A task queue with strong competing-consumer-friendly semantics and transactional updates.
There are essentially two operations that can be performed on a task store:
- Claim a random task that has "arrived", or
- Update tasks (delete, change, insert) atomically, optionally depending on other tasks.
There are a few read-only accessors, as well, but these are easier to understand: they make a best effort attempt to show a consistent snapshot of task queue state, but don't otherwise play into concurency. Occasionally you will see the size of a queue queried when it is guaranteed that "empty" is meaningful.
All mutating operations (including claims, which change the arrival time of a task and modify its claimant) modify the task in such a way that, from the perspective of another process that might also be trying to update it, that task no longer exists. This guarantees "exactly one commit" semantics, although it might not guarantee that the work represented by a task is done exactly once. Network partitions can cause work to happen more than once, but the acknowledgement of that completion will only ever happen once.
A task, at its most basic, is defined by these traits:
- Queue Name
- Globally Unique ID+Version
- Arrival Time
Tasks also hold other information, such as the ID of the current client that holds a claim on it, when it was created, and when it was modified, but these are implementation details.
When claiming a task, the version is incremented and the arrival time is set to a time in the future based on how it was claimed.

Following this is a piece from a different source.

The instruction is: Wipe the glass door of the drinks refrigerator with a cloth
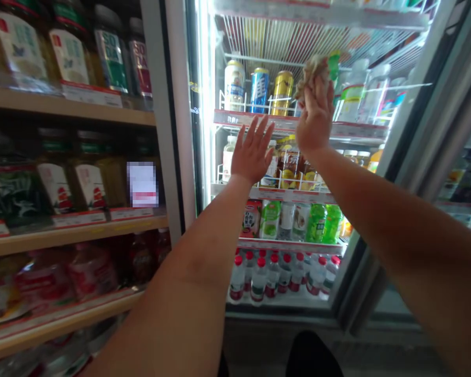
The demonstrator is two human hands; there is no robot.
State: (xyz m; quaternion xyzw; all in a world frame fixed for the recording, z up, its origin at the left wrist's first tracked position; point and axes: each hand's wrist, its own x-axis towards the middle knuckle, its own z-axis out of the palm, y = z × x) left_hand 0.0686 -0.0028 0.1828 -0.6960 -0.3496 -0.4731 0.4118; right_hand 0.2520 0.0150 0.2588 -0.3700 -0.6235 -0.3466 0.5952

Tasks with an arrival time in the future are not available to be claimed by other clients.
Every modification to a task increments its version number, making it possible to keep track of a task through many modifications by remembering its unique ID. Any modification or dependency on a task, however, uses both the ID and the version, so that if one client holds an expired task, and another claims it, the first cannot then delete or otherwise change it because the version number no longer matches; the task no longer exists to change.
This allows for a robust competing-consumer worker setup, where workers are guaranteed to not accidentally clobber each other's tasks.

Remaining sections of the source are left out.